Dealing with IRS Debt that Can’t Be Discharge in Chapter 7


Personal income tax debts that are older than 3 years may be discharged. For a fuller discussion see: Can I Discharge IRS Taxes In Bankruptcy?

After Chapter 7 discharge there are 2 types of tax that remain:

  1. Non-Discharged taxes; and,
  2. Tax Liens. The tax liability may have been discharged but the lien remains.


A  Taxpayer may be able to deal with the IRS outside of bankruptcy. Bear  in mind that interest and penalties will continue. The IRS may levy  wages and/or bank accounts.

The second method is to file Chapter 13: Buys Time and may eliminate or reduce liens.

Chapter  13 allows you to pay the Non Discharged tax debts in an orderly manner:  up to 5 years. Interest and penalties stop. The IRS will not levy your  wages or your bank account nor will they file new liens.


The IRS often files tax liens on all the property of the taxpayer in the county where he/she lives.

Chapter 7 may have discharged an old tax debts but it may have a lien.

  1. Real Estate. An  IRS lien has a life of 10 years and can be renewed. If you want to  eliminate the lien or deal with see below: IRS Tax liens and Chapter 13  and IRS Liens on Your Home.
  2. IRS liens on the personal property don’t pose a problem:
    1. If you move to another county it goes away;
    2. The  IRS exempts $6,250 of household furniture and personal effects from  levy. (26 U.S. Code 6334). The IRS is not in the business of selling  used furniture.


To  eliminate; reduce, or pay the tax liens one has to calculate equity  before the IRS lien: the market value less senior liens including  mortgages and even real estate taxes. (The Illinois homeowner’s  exemption can’t be used against IRS liens.)

  1. No equity.  Market value is $250,000 and the mortgage(s) balances exceed $250,000.  In Chapter 13 the lien will be avoided in its entirety;
  2. Some  equity. Market value is $250,000 and senior liens total $240,000. Lien  is $25,000. A Chapter 13 plan will have to pay $10,000 for a period up  to 5 years. The balance of the lien is eliminated.
  3. The  equity is great enough to pay the lien. The market value is $250,000 and  senior liens total $230,000. The lien is for $18,000. The Chapter 13  plan will have to the $18,000. You have up to 5 years to pay it and  further interest is likely eliminated as well as penalties.

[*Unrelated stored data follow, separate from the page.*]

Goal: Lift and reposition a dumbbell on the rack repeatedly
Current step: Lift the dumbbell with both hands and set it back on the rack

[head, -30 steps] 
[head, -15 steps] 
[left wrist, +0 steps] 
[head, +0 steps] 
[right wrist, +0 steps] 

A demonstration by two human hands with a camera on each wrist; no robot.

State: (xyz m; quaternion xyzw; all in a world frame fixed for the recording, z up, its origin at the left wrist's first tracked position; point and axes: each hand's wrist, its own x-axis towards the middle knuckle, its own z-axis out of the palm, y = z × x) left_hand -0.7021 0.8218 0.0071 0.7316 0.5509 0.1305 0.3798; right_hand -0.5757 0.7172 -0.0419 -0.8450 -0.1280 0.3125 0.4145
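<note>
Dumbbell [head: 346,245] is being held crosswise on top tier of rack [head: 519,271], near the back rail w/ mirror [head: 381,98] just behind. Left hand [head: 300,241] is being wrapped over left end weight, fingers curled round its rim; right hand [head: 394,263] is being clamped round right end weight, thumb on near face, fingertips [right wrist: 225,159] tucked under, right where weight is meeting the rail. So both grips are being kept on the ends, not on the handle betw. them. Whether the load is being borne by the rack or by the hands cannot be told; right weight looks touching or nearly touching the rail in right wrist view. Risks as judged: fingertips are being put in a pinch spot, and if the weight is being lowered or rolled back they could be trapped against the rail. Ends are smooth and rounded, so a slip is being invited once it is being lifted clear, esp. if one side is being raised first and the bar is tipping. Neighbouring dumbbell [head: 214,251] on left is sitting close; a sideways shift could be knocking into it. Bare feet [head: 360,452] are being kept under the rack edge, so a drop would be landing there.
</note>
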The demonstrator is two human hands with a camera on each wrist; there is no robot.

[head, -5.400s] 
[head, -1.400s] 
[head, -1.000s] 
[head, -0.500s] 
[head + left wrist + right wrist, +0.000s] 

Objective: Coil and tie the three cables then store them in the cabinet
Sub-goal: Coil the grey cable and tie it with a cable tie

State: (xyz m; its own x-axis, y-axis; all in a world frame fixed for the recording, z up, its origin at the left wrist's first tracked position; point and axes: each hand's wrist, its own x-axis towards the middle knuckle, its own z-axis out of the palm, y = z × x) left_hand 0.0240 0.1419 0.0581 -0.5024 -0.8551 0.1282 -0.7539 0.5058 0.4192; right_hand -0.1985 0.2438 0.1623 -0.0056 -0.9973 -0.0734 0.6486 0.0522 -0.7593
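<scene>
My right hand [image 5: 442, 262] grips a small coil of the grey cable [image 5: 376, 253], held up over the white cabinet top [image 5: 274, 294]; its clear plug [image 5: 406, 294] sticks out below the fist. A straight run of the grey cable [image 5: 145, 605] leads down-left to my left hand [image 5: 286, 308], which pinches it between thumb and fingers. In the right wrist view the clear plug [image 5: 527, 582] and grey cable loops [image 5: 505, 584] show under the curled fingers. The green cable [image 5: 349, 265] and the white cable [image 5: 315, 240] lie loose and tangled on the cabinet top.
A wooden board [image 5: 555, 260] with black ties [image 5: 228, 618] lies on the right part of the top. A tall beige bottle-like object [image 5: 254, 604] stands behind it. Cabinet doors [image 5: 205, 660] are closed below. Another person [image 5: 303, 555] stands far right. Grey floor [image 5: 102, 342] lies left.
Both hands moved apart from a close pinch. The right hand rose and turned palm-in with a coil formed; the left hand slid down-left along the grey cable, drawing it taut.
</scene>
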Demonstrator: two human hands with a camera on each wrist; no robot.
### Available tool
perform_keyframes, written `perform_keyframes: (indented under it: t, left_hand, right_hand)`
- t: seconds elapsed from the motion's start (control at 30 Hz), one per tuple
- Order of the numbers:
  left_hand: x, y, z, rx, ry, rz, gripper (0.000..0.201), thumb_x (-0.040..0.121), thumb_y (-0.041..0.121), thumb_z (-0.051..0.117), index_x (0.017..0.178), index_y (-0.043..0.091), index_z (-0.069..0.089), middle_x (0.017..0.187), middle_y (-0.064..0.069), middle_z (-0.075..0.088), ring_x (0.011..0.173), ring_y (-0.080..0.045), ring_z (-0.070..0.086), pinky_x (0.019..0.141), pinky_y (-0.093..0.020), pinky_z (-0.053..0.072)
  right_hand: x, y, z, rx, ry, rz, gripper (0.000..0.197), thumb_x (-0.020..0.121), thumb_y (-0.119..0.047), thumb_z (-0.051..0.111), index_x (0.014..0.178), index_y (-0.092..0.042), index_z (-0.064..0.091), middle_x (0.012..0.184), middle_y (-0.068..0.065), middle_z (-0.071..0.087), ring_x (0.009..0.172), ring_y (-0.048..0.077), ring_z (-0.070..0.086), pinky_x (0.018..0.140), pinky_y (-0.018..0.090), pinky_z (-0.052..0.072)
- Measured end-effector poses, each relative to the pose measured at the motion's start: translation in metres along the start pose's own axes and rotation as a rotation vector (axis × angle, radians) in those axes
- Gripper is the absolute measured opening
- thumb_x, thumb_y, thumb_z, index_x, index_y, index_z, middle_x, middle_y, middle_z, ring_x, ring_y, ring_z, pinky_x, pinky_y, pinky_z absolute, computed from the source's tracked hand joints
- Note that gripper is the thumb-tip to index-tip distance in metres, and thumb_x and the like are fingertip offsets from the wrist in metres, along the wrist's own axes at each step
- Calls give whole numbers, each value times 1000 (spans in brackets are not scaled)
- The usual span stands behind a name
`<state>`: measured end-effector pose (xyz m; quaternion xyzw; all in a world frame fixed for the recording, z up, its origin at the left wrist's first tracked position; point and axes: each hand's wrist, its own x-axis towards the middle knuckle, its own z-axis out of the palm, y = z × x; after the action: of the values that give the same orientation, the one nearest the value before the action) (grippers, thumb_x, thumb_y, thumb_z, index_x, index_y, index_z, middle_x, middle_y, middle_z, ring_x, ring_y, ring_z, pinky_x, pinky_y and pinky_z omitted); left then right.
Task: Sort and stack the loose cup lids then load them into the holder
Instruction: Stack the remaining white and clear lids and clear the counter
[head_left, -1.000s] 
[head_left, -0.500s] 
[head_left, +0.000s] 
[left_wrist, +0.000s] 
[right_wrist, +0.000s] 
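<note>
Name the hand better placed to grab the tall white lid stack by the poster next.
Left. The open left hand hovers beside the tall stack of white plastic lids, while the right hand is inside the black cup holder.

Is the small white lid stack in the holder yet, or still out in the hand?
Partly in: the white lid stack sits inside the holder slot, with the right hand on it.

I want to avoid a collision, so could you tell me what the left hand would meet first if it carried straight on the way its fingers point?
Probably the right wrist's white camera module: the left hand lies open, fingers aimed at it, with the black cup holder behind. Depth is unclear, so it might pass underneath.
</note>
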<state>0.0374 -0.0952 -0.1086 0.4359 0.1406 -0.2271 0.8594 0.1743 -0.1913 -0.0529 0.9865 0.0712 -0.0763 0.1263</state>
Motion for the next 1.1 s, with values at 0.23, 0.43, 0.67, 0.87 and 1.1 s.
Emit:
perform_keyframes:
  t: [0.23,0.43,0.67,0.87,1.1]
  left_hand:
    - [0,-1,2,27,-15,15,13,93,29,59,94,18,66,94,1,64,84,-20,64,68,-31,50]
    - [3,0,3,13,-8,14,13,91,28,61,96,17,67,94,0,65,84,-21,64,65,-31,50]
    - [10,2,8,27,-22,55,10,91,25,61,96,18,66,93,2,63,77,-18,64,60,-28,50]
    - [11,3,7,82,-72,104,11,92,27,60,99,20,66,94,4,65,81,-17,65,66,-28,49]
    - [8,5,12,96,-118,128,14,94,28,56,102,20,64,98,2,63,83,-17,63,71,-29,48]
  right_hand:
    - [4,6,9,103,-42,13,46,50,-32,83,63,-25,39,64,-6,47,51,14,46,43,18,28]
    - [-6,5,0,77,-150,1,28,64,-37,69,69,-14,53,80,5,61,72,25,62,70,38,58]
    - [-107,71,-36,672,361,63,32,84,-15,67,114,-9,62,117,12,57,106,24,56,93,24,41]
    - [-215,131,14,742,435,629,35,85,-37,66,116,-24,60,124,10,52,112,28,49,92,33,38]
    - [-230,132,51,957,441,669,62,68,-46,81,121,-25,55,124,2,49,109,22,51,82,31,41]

The above scenario is where the taxpayer filed Chapter 7 and after the discharge filed Chapter 13.

Most  folks file Chapter 13 in the first place. The tax debt is bifurcated  into what is dischargeable and what is not. Likewise, liens are handled  based on equity. The main difference is that dischargeable debts will  have to pay a dividend, generally around 10%.

Disclaimer: Posting on legal matters is for information purposes only and is not to be construed as legal advice.